The restrictions have negative economic consequences, according to research supported by business groups.

A pair of anti-ESG laws Texas passed in 2021 are costing the state hundreds of millions in lost economic activity and more than 3,000 full-time jobs, a new study found.

The findings of the research add to those in an academic paper last year that showed significant increases in borrowing costs for the Lone Star State as a result of the legislation, which blocks its business with companies perceived to be boycotting the oil or firearms industries.
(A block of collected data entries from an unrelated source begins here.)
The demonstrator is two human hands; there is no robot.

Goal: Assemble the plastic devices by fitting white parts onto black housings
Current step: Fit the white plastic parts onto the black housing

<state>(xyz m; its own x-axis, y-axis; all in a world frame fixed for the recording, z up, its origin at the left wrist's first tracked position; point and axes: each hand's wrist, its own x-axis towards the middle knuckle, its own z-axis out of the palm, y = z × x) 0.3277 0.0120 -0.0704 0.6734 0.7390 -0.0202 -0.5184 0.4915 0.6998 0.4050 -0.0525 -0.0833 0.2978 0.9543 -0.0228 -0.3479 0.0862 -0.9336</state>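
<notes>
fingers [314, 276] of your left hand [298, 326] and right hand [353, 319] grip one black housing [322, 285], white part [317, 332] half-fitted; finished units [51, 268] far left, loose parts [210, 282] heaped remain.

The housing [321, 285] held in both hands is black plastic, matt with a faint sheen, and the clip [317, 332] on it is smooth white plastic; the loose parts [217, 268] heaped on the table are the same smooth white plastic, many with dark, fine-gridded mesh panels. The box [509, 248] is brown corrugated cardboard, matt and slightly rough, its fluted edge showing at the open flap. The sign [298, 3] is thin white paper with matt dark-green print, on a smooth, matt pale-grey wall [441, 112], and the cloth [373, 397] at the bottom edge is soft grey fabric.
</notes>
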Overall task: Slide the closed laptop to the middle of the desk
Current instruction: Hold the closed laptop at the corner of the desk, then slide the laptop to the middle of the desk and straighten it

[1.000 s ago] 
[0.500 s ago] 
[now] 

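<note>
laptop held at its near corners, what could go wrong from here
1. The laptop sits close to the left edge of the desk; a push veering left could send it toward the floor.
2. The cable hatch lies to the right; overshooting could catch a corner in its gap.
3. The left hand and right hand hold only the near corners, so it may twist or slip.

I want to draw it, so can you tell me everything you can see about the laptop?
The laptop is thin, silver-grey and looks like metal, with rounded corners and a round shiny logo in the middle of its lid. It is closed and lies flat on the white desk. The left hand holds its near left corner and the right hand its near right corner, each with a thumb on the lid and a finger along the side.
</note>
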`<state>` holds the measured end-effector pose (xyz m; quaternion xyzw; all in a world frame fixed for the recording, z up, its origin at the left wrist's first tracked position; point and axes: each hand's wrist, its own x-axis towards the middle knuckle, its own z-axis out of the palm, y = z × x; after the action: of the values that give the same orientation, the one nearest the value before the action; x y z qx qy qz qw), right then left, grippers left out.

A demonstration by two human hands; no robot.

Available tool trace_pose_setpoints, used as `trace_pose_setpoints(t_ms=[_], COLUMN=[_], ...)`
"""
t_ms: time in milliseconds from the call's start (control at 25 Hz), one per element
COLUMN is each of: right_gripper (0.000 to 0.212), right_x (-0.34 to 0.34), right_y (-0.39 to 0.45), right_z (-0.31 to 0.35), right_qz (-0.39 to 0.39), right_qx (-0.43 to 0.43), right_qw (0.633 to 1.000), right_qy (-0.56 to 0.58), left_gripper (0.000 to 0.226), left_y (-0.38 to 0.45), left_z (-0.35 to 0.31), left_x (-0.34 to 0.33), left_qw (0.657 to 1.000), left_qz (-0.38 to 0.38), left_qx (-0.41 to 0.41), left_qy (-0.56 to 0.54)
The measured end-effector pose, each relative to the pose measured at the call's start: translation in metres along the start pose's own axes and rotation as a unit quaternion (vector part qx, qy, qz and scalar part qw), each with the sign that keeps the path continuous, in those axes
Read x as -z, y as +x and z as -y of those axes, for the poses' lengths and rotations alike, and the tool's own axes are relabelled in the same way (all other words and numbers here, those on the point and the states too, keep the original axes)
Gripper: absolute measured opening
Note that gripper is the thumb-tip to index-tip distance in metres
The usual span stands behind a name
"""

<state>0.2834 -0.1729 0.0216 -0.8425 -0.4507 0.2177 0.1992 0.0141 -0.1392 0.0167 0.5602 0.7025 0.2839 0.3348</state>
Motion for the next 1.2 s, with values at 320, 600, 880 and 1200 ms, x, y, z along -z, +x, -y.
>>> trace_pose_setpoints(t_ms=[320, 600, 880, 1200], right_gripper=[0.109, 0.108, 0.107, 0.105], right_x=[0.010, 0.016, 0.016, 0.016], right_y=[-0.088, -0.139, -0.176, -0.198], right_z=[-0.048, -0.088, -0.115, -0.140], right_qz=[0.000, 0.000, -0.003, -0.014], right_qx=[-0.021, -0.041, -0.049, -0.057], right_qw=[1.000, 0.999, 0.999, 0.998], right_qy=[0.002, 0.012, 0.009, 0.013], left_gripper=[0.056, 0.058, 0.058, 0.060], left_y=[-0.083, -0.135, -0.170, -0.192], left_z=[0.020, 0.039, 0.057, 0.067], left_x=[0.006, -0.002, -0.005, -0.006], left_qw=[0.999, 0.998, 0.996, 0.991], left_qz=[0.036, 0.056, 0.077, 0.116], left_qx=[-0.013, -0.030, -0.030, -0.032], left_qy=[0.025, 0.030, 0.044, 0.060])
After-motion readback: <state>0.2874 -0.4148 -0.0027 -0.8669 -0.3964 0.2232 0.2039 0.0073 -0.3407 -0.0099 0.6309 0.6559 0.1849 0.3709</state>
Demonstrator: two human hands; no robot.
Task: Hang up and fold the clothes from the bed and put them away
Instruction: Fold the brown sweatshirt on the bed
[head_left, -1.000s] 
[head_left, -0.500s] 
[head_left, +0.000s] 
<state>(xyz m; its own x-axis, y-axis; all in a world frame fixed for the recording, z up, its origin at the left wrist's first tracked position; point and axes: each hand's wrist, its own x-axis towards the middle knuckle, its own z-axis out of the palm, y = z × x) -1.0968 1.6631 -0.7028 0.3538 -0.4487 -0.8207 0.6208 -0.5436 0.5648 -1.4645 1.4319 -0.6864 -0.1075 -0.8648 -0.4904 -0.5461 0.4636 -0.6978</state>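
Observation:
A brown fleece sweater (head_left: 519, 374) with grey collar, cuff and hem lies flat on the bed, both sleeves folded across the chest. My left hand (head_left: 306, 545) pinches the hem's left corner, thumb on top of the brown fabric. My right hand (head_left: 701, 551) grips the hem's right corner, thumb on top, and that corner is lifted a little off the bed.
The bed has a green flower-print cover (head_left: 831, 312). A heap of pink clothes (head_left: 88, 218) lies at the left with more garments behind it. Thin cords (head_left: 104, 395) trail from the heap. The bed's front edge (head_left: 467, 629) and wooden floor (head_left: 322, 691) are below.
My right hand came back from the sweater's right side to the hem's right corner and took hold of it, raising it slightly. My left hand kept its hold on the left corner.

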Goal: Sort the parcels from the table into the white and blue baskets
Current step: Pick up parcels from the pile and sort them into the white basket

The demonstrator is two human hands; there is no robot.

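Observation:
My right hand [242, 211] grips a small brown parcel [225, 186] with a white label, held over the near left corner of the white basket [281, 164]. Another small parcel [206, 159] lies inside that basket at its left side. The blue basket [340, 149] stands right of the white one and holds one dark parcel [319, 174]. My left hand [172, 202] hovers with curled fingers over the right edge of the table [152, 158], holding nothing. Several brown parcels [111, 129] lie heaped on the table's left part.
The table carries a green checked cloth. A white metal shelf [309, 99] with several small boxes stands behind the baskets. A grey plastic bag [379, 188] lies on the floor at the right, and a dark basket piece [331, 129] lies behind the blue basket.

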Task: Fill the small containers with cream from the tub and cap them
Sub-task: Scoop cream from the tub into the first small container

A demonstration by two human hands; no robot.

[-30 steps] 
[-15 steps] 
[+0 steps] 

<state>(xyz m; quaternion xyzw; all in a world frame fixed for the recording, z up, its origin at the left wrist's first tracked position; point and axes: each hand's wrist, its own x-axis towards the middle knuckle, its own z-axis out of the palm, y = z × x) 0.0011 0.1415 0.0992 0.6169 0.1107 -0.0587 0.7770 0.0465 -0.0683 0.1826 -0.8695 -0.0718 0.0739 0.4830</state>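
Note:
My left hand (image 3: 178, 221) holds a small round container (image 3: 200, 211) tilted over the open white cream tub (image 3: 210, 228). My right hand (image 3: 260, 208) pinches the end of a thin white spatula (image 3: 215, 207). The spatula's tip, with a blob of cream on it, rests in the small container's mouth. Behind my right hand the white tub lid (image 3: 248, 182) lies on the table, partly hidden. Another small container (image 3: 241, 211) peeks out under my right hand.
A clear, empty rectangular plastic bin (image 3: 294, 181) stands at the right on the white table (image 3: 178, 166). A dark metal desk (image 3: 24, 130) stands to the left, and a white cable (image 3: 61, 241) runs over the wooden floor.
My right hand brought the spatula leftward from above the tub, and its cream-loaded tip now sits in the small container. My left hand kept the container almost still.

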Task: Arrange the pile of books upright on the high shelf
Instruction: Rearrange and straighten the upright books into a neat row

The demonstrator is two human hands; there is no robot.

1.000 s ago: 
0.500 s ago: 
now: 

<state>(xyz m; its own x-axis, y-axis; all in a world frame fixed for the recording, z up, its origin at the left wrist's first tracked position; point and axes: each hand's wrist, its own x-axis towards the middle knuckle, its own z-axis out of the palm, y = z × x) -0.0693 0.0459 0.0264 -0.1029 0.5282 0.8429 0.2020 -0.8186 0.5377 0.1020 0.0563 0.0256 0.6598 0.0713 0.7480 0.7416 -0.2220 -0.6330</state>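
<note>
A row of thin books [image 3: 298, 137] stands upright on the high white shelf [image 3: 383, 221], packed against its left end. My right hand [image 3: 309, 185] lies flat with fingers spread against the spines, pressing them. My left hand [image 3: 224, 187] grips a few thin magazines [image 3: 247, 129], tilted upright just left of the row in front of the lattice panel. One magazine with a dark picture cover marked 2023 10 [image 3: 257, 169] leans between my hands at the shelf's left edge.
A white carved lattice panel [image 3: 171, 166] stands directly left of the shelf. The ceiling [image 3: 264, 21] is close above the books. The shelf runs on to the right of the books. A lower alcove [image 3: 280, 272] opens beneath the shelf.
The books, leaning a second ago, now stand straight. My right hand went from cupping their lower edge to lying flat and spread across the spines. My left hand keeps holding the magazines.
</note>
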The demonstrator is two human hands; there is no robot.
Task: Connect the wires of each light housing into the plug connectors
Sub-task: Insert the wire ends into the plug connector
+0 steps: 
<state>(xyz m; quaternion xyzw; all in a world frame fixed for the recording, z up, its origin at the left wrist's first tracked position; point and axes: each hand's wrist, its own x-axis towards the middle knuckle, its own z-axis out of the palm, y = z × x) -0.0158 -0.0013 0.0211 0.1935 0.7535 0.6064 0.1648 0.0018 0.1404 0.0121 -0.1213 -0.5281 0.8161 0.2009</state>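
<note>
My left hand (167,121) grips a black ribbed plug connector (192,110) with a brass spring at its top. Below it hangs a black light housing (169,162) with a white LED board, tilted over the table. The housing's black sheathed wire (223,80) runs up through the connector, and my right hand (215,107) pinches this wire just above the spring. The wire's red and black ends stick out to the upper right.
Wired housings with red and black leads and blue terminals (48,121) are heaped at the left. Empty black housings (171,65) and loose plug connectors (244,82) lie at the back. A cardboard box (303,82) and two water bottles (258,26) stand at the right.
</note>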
While the new report is not novel in finding that the state’s laws appear to have backfired, the source behind the paper is revealing. It was published by the Texas Association of Business, a chamber of commerce that among many members includes major oil companies like ExxonMobil, Chevron, and ConocoPhillips.

The high-level findings of the report are that the laws cost Texas about $669 million in lost economic activity during fiscal year 2022-2023, along with $181 million in decreased annual earnings, 3,034 fewer full-time jobs and more than $37 million in tax revenues.

“These findings illustrate that when government attempts to mandate values, no matter what kind, to businesses, the market loses,” the study’s author, economist Jon Hockenyos, said in an announcement of the results. The Texas Association of Business commissioned Austin-based consulting firm TXP to publish the report.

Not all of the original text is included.